There was a time when seeing my closest friends didn’t require planning.
You just showed up.
A text. A knock on the door. A random Tuesday.
After college, that changed.
One of my best friends moved to Chicago. My grand big from my sorority moved to Boston. At first it didn’t seem like a big deal. People move after graduation. That’s what everyone does.
You tell yourself you’ll visit.
You’ll stay close.
Nothing will really change.
Then life starts happening in different zip codes.
New jobs. New apartments. New routines. New people.
And suddenly the people who used to be part of your everyday life become people you have to schedule months in advance.
I’m writing this because they’re together in Boston right now.
They’re posting pictures, making memories, walking streets I’ve never seen, sharing stories that won’t include me.

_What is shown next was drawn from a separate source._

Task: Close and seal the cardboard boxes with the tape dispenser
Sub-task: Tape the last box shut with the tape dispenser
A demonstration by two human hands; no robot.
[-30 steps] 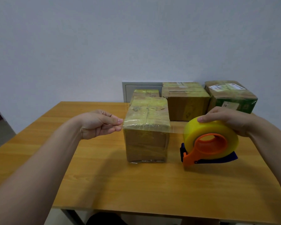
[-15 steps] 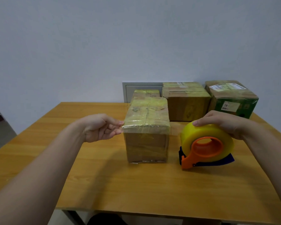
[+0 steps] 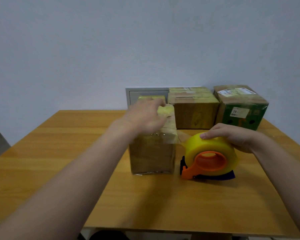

And if I’m being honest, a little jealousy has crept in.
Not because I don’t want them to be happy.
I do.
I love them both.
I just wish I was there too.
I miss the version of life where friendship wasn’t separated by airports and time zones.
The older I get, the more I realize that losing proximity can feel a little like losing something else.
Not the friendship itself.
Just the easy part of it.
The spontaneous part.
The part where you never had to wonder when you’d see each other again because the answer was probably tomorrow.
Now the answer might be months.
Sometimes longer.
It turns out one of the hardest parts of growing up isn’t making new friends.
It’s learning how to miss the old ones.
And learning that some people can still mean the world to you even when they’re living halfway across the country.
If this experience taught me anything, it’s this:
Cherish the friendships you have while they’re close enough to reach.
One day you’ll hug goodbye without realizing it’ll be six months before you do it again.